▶ _Work to complete_
Your job with the data below: print everything from the line that holds "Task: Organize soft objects" down to the line that holds "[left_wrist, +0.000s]", ends included, exactly, and nothing else.

##########

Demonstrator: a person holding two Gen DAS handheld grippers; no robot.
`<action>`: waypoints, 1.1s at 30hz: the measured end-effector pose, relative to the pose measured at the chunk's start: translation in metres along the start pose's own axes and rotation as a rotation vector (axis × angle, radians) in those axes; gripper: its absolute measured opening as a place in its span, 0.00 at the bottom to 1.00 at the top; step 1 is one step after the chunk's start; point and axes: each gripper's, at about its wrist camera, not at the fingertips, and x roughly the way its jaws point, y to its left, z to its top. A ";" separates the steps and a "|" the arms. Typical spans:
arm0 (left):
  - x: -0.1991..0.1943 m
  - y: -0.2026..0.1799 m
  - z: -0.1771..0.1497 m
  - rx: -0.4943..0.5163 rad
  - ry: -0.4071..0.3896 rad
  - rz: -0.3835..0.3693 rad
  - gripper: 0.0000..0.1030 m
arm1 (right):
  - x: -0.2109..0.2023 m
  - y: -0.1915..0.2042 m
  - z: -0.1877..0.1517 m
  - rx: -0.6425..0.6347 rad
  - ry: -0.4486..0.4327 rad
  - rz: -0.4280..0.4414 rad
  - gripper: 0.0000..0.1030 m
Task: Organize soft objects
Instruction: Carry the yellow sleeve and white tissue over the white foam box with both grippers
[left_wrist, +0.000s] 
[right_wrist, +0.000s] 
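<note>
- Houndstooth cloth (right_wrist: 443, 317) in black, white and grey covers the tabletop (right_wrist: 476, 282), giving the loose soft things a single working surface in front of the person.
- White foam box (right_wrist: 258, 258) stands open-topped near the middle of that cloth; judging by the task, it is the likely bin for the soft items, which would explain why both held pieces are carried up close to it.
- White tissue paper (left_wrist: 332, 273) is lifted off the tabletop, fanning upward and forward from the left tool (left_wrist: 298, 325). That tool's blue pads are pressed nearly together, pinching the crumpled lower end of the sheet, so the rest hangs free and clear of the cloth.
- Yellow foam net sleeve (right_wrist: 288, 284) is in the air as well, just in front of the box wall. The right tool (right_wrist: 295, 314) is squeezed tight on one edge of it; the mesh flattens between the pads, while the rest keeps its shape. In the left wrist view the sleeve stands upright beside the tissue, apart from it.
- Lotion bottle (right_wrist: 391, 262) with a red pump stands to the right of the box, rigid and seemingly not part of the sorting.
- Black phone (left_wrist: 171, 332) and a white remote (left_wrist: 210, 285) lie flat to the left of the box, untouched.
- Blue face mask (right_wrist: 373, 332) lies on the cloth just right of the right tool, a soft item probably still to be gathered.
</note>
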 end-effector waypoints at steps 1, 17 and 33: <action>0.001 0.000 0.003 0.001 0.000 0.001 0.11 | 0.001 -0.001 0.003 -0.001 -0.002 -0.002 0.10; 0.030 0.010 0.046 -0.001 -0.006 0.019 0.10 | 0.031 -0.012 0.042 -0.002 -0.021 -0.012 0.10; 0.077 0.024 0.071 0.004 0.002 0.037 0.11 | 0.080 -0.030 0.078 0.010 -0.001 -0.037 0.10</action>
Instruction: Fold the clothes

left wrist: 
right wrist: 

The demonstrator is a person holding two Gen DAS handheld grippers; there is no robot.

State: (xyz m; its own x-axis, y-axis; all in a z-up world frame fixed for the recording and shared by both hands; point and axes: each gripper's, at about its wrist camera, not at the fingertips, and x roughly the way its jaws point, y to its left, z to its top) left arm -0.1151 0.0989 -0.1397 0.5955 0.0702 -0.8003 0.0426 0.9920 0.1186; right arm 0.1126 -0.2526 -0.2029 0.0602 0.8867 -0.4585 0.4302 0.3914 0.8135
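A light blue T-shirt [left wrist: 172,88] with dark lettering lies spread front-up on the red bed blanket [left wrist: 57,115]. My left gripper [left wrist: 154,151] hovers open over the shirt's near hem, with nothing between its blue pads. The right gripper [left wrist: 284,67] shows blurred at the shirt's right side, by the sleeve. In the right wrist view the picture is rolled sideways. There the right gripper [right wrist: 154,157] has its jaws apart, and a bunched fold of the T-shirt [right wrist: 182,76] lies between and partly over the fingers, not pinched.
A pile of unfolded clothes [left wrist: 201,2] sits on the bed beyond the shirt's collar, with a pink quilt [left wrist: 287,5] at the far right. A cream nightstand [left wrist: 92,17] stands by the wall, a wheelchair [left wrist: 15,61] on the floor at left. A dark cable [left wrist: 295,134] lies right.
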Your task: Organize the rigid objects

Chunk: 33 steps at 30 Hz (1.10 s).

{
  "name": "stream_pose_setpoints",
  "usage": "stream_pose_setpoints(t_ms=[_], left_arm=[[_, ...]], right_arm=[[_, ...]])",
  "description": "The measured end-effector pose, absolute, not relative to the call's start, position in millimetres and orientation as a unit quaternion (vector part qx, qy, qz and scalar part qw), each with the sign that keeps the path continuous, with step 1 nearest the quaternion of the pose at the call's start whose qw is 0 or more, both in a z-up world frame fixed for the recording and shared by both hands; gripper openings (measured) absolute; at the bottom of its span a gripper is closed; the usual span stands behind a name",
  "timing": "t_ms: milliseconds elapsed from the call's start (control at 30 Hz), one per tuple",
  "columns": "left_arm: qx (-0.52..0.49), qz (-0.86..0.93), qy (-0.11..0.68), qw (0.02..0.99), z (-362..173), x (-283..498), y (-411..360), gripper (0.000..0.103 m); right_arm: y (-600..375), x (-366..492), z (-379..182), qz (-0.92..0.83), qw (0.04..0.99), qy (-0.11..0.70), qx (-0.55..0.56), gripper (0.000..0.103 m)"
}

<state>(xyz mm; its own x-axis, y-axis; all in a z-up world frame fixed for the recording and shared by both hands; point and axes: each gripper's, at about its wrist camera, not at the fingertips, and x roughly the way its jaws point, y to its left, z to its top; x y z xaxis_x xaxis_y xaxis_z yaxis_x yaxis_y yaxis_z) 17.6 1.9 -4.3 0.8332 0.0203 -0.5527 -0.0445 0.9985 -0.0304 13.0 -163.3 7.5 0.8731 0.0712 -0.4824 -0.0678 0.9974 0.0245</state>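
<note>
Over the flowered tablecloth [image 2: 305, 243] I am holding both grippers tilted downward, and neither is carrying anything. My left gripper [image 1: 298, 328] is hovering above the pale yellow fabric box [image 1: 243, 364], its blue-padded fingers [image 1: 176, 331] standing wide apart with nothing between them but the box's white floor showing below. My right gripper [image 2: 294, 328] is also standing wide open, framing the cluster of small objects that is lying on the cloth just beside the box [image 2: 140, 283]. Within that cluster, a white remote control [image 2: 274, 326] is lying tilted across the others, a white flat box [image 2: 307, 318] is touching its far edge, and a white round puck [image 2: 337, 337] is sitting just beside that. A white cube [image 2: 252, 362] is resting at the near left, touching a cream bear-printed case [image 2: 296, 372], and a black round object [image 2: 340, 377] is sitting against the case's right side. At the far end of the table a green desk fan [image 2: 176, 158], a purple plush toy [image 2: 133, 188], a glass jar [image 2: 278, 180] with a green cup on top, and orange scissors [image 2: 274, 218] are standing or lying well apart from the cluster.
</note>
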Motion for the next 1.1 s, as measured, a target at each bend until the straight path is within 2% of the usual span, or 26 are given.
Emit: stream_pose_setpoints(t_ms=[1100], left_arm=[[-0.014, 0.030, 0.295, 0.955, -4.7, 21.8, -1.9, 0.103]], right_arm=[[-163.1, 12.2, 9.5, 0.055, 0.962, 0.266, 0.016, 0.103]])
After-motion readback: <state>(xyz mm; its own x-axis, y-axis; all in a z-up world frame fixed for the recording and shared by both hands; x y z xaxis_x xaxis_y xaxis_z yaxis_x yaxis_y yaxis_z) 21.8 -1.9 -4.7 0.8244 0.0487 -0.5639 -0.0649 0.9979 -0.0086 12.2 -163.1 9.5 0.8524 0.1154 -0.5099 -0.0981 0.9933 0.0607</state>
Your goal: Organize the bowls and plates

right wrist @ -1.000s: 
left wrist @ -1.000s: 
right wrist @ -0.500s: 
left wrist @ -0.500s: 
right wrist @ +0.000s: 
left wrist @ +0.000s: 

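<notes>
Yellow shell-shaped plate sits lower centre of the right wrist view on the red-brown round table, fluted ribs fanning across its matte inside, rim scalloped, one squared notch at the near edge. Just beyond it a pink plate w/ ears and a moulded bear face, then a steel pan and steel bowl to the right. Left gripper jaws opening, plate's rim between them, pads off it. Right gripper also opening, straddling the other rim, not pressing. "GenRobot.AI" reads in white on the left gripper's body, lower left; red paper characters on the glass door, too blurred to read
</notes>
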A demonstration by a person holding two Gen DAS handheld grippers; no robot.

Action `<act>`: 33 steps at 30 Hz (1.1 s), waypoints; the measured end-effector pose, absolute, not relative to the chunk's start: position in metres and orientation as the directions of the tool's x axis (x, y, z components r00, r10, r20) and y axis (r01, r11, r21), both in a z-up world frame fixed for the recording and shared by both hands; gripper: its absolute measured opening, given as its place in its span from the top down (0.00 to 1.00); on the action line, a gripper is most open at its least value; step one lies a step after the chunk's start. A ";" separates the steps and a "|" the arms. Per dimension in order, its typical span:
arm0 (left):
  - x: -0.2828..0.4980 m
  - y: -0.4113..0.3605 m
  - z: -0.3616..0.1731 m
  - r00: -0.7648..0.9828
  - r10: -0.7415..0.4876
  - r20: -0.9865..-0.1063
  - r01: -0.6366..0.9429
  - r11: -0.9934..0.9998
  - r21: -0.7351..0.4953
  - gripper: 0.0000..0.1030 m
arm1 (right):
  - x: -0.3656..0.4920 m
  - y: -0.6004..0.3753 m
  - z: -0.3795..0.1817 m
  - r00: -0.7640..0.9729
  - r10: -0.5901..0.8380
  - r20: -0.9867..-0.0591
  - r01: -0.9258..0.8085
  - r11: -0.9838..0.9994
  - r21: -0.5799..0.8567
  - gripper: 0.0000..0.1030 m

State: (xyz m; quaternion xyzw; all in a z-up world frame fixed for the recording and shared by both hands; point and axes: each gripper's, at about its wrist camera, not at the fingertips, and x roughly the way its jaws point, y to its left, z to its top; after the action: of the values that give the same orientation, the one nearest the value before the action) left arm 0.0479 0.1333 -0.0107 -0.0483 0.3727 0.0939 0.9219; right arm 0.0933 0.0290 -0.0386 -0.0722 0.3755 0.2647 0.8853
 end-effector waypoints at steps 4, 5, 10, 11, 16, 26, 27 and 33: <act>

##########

▶ _Task answer_
Task: Organize soft objects
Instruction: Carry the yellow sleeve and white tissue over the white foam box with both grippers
[left_wrist, +0.000s] 

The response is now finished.